NIB: FDI could grow up to 60%
Foreign Direct Investment (FDI) into Ireland could grow by as much as 60%, according to a report commissioned yesterday.
National Irish Banks’ quarterly report has indicated that this year would be a particularly strong year for FDI. This comes off the back of further data from the UN Conference on Trade and Development which has stated that €2.5 billion euro has been generated in Greenfield FDI for the first four months of the year.
This is over 50% already of the total investment in 2010 and if trends continue, FDI could reach a 60% growth level for 2011.
National Irish Bank’s chief economist, Dr. Ronnie O’ Toole, has welcomed the report and called it a “clear positive”. However, he has also warned that our exports could take a hit due to the global slump.
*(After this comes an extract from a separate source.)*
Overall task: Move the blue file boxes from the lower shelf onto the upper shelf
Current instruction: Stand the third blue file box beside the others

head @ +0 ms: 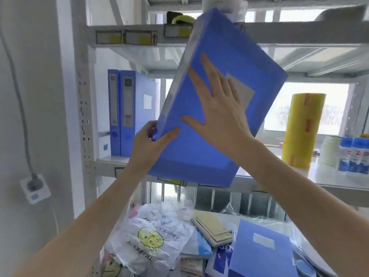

Original growth predictions of 7% have had to be modified downwards to 5.5%
“The global financial markets have been hit by a nasty cocktail of worsening macro-data and rising discontent among policymakers, which is affecting the outlook for Ireland’s key markets in the US and Europe.”
“A low-growth scenario for the coming two to three years seems increasingly likely in these markets,” Dr O’Toole said.
Ireland depends on the euro-zone for almost half its exports, while the UK is Ireland’s largest market. Sluggish growth in these markets could have bad implications for Irish exports, although high inflation would allow Ireland to up its prices in the case of the UK market.